Task to carry out:
The reply should consist of the entire listing, word for word.

======== Dataset section ========

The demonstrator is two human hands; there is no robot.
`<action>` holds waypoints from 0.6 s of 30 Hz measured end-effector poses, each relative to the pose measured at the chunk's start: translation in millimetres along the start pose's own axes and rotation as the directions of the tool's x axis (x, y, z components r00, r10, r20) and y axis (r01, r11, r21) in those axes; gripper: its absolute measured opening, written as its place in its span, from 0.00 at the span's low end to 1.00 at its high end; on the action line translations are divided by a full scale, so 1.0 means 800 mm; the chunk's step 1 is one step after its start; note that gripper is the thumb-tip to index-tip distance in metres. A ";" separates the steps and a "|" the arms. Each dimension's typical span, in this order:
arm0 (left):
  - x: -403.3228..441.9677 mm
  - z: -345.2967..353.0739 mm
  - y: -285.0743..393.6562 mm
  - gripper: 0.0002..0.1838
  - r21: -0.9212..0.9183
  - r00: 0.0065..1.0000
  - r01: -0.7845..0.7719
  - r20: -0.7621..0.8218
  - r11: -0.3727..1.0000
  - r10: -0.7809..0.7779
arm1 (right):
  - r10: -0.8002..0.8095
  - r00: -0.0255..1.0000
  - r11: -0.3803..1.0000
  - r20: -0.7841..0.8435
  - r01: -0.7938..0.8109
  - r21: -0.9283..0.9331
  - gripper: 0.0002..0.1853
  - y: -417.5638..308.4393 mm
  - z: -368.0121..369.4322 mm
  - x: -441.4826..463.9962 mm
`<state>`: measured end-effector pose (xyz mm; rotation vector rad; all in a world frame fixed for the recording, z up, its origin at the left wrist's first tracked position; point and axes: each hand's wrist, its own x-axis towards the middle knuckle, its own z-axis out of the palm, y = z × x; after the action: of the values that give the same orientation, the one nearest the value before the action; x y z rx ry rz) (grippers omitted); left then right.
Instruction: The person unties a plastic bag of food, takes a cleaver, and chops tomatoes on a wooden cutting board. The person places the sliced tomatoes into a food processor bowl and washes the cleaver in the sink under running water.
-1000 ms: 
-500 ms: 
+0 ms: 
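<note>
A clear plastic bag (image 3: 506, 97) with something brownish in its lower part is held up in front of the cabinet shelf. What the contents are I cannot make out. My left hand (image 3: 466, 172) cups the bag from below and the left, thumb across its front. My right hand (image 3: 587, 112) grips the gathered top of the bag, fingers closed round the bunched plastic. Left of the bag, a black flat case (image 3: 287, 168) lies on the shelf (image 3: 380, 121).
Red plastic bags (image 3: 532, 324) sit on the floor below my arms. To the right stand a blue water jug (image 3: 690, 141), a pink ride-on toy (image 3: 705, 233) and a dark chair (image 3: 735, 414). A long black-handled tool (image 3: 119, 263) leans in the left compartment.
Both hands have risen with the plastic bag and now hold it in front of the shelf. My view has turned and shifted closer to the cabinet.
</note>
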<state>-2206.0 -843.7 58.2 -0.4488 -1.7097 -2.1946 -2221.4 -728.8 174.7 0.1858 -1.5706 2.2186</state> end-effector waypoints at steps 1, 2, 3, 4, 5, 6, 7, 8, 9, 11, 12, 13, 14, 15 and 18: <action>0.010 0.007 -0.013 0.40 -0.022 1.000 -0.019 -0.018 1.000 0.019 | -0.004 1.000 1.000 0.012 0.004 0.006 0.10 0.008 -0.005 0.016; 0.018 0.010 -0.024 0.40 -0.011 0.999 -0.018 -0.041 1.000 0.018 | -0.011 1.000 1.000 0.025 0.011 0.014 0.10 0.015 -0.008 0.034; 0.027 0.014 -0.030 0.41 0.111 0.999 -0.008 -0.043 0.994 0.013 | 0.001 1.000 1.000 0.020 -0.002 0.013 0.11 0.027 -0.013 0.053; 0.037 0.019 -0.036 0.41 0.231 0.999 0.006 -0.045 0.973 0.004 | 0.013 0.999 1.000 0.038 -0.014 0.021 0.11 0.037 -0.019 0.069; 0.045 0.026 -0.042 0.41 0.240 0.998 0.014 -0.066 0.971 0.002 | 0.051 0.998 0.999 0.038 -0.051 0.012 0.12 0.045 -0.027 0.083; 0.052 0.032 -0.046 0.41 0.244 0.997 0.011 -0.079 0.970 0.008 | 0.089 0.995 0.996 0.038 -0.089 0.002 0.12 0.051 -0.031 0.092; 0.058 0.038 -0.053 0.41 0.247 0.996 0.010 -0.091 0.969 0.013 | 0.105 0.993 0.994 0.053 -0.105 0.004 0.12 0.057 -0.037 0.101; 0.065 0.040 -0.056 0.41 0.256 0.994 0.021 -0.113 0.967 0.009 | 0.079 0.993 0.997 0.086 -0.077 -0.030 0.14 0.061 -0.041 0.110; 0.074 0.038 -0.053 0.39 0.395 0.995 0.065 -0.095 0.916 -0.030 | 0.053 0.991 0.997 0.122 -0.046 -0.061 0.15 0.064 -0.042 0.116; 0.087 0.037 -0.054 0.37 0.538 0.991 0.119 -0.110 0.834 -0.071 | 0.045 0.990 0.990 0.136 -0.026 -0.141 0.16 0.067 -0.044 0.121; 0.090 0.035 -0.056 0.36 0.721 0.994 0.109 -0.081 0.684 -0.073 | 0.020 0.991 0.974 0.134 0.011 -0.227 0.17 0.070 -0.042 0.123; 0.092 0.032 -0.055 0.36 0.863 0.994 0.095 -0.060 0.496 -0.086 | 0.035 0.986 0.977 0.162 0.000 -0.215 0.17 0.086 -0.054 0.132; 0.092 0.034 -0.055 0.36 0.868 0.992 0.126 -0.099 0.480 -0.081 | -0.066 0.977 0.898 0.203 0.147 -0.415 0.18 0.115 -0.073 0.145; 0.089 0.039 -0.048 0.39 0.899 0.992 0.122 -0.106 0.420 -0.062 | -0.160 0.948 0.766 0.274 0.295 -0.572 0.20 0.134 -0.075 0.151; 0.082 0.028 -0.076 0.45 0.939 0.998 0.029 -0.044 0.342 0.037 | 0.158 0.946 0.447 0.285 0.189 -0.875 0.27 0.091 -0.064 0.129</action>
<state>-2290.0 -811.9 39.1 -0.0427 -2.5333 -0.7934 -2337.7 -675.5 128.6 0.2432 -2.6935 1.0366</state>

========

Response to this exercise:
The demonstrator is two human hands; there is no robot.
`<action>` holds waypoints from 0.6 s of 30 Hz measured end-effector poses, each relative to the pose measured at the chunk's start: translation in millimetres along the start pose's own axes and rotation as the directions of the tool's x axis (x, y, z components r00, r10, r20) and y axis (r01, r11, r21) in those axes; gripper: its absolute measured opening, written as its place in its span, from 0.00 at the span's low end to 1.00 at its high end; on the action line translations are divided by a full scale, so 1.0 means 800 mm; the chunk's step 1 is one step after its start; note that gripper is the thumb-tip to index-tip distance in metres. A ";" separates the steps and a "|" the arms. Each dimension's typical span, in this order:
arm0 (left):
  - x: -403.3228..441.9677 mm
  - z: -345.2967..353.0739 mm
  - y: -285.0743..393.6562 mm
  - gripper: 0.0002..0.1838
  - r21: -0.9212..0.9183
  - r00: 0.0065..1.0000
  - r01: -0.7845..0.7719
  - r20: -0.7621..0.8218
  - r11: -0.3727..1.0000
  - r10: -0.7809..0.7779
arm1 (right):
  - r10: -0.8002..0.8095
  - r00: -0.0255..1.0000
  - r11: -0.3803..1.0000
  - r20: -0.7841..0.8435
  - r01: -0.7938..0.8109
  - r21: -0.9283..0.9331
  - gripper: 0.0002..0.1853
  - y: -417.5638..308.4393 mm
  - z: -368.0121..369.4322 mm
  - x: -441.4826..463.9962 mm
`<state>`: measured end-effector pose (xyz mm; rotation vector rad; all in a world frame fixed for the recording, z up, its origin at the left wrist's first tracked position; point and axes: each hand's wrist, its own x-axis towards the middle knuckle, its own z-axis out of the palm, y = z × x; after the action: of the values that give the same orientation, the one nearest the value before the action; x y z rx ry rz) (grippers omitted); left then right.
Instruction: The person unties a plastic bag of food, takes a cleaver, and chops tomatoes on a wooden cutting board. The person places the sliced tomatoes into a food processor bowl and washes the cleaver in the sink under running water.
-1000 ms: 
-500 ms: 
+0 ms: 
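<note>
A clear plastic bag (image 3: 506, 97) with something brownish in its lower part is held up in front of the cabinet shelf. What the contents are I cannot make out. My left hand (image 3: 466, 172) cups the bag from below and the left, thumb across its front. My right hand (image 3: 587, 112) grips the gathered top of the bag, fingers closed round the bunched plastic. Left of the bag, a black flat case (image 3: 287, 168) lies on the shelf (image 3: 380, 121).
Red plastic bags (image 3: 532, 324) sit on the floor below my arms. To the right stand a blue water jug (image 3: 690, 141), a pink ride-on toy (image 3: 705, 233) and a dark chair (image 3: 735, 414). A long black-handled tool (image 3: 119, 263) leans in the left compartment.
Both hands have risen with the plastic bag and now hold it in front of the shelf. My view has turned and shifted closer to the cabinet.
</note>
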<state>-2206.0 -843.7 58.2 -0.4488 -1.7097 -2.1946 -2221.4 -728.8 174.7 0.1858 -1.5706 2.2186</state> end-effector waypoints at steps 1, 2, 3, 4, 5, 6, 7, 8, 9, 11, 12, 13, 14, 15 and 18: <action>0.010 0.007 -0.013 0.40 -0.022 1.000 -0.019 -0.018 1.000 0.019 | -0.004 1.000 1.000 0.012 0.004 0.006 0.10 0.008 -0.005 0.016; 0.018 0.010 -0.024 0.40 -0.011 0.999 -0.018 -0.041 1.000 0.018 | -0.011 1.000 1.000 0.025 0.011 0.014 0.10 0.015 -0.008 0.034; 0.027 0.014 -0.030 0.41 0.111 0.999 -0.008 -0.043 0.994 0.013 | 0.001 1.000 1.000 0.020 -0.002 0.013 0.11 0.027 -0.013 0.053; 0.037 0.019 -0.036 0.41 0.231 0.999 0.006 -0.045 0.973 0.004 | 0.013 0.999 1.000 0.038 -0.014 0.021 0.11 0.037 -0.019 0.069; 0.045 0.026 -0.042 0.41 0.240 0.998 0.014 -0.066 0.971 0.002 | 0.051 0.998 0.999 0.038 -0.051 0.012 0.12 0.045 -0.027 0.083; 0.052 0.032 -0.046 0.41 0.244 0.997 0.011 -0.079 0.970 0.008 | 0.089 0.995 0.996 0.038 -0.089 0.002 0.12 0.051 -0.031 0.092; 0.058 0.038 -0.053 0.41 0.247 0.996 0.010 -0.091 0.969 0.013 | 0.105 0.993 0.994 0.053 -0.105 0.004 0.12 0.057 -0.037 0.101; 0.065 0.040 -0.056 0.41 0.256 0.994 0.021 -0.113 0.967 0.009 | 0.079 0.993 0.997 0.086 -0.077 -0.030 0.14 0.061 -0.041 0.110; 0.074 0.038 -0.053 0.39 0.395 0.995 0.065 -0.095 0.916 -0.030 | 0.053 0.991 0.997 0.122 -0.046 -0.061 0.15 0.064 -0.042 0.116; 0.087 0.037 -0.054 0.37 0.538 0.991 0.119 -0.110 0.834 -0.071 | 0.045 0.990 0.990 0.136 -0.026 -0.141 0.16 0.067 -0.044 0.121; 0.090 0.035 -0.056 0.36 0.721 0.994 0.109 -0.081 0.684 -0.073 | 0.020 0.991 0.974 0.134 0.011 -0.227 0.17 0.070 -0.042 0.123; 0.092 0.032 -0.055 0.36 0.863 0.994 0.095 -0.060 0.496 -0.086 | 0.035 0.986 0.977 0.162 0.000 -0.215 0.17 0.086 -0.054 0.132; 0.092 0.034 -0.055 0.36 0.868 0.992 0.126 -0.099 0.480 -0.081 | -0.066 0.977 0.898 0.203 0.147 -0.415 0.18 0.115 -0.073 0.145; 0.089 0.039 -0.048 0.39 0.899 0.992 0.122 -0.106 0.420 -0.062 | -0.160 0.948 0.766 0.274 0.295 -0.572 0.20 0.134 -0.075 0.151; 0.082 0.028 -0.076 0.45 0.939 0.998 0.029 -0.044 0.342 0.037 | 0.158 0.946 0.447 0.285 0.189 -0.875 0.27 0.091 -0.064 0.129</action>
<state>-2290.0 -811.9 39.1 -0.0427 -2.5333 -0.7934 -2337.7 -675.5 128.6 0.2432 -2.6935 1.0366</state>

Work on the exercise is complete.